While this series of events were unfolding a Jevic, its LTL competitors were bypassing some of their own breakbulk terminals and running more schedules direct to destination, reducing their transit times. With their competitors operating in more fuel efficient, condensed pick and delivery areas and being able to purchase fuel more cheaply, the underpinnings of Jevic’s business model collapsed as did the company.

Here are some of the lessons learned. Every trucking company needs to reevaluate its business model. With fuel being such a significant cost, the energy efficiency of a trucking company should fall under the leadership of a VP of Energy Conservation. This individual must be charged with looking at the company’s operations from a fuel conservation point of view.

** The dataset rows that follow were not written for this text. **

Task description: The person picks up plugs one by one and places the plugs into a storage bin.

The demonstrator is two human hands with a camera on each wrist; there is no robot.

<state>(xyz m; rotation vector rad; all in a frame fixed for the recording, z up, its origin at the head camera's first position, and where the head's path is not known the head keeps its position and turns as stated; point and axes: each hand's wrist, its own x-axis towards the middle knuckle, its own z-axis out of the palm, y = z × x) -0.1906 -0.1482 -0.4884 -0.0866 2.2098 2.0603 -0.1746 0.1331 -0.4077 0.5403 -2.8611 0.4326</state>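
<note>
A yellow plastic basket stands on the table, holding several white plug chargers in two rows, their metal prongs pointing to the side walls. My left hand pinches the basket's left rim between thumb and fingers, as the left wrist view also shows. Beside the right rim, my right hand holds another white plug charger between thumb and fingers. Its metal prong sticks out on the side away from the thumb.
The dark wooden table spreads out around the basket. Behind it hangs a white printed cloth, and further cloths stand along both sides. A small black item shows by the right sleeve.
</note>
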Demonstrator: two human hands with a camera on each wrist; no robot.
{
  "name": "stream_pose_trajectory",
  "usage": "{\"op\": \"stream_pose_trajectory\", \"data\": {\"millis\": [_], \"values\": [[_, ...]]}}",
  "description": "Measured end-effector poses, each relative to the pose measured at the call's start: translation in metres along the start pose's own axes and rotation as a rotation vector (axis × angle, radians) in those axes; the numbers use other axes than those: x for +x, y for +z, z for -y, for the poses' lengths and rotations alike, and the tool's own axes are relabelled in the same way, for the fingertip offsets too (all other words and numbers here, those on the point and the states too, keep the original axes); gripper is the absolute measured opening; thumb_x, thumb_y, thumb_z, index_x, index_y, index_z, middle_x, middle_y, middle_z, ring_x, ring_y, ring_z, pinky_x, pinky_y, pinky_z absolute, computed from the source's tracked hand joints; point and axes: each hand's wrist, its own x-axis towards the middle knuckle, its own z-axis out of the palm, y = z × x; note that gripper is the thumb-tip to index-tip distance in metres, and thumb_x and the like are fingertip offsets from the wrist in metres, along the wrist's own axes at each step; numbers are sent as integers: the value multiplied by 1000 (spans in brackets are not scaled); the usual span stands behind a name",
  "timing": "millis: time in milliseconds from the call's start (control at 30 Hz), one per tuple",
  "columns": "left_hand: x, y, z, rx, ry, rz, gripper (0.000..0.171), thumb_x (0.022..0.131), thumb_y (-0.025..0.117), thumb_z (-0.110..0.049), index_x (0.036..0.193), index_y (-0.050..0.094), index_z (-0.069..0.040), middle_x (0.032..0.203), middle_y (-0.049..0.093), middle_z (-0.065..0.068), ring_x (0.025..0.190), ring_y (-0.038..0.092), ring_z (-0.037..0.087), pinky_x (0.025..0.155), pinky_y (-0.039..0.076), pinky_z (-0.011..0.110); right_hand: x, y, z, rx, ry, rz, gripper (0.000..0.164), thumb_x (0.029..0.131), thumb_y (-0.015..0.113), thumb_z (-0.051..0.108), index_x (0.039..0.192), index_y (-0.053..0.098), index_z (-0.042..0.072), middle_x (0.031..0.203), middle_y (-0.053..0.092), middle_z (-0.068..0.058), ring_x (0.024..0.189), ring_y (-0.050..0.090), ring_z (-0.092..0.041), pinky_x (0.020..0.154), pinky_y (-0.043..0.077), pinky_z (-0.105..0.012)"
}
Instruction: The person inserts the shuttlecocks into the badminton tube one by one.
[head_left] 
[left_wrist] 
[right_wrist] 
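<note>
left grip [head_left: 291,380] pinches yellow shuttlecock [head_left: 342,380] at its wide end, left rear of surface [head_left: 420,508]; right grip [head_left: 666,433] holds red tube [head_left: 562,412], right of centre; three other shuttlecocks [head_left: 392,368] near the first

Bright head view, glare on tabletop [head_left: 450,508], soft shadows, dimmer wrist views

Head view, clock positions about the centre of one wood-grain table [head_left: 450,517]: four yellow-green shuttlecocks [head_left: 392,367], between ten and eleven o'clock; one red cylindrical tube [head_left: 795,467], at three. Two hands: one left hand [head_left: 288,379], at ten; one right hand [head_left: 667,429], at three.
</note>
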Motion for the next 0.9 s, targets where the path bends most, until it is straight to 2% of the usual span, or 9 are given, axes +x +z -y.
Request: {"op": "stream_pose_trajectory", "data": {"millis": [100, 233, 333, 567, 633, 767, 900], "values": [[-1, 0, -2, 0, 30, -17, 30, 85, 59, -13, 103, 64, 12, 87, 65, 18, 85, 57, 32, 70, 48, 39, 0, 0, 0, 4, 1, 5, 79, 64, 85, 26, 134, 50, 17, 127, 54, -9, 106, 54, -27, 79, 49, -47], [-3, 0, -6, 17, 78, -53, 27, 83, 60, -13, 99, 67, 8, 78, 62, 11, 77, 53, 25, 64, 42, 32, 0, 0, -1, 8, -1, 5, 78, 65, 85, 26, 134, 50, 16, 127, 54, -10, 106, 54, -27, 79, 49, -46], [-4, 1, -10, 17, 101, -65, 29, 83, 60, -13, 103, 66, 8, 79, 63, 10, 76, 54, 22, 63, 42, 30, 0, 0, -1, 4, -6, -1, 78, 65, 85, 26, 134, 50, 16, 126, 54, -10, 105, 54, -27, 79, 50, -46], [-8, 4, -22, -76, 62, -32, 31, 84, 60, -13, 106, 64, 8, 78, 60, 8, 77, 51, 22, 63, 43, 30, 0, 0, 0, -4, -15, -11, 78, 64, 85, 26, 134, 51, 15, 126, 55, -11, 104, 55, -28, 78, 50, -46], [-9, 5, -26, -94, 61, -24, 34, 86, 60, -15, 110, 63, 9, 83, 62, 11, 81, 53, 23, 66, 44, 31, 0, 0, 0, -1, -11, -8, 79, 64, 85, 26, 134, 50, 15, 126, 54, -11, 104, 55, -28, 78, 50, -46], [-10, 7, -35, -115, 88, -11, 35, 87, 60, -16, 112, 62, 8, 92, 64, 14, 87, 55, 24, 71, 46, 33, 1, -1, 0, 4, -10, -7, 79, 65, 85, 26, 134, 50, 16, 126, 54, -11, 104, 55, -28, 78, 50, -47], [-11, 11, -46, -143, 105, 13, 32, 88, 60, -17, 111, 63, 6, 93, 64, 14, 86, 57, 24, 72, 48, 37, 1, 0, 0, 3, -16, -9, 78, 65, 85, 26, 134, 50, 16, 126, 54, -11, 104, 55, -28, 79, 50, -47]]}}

Every lane must be evaluated in terms of contribution, freight density and energy consumption. Can the company continue to operate in some areas if its freight costs and fuel surcharges do not cover its operating costs? Can Sales secure additional profitable revenues in those lanes to make them compensatory or should the company look at focusing on other regions and corridors of traffic or other businesses (e.g. logistics warehousing etc.)?

Does the company have the KPI’s and management tools to monitor its energy utilization and conservation activities? Does it have the right types of trucks on very lane? Does it have data on miles per gallon on every truck, every day? Does it have a solid speed limiting program? Does it have accurate data on empty miles? Is it ensuring that its freight costs and fuel surcharges cover full operating miles rather than just loaded miles?

The American Trucking Association reported that there were 935 trucking company failures in the first quarter of 2008, a 142.9 increase over last year. Many more will disappear before the economy improves. To survive and prosper during this difficult period, trucking companies need to reassess their operating paradigms and learn the lessons from the trucking companies that fly too close to the sun.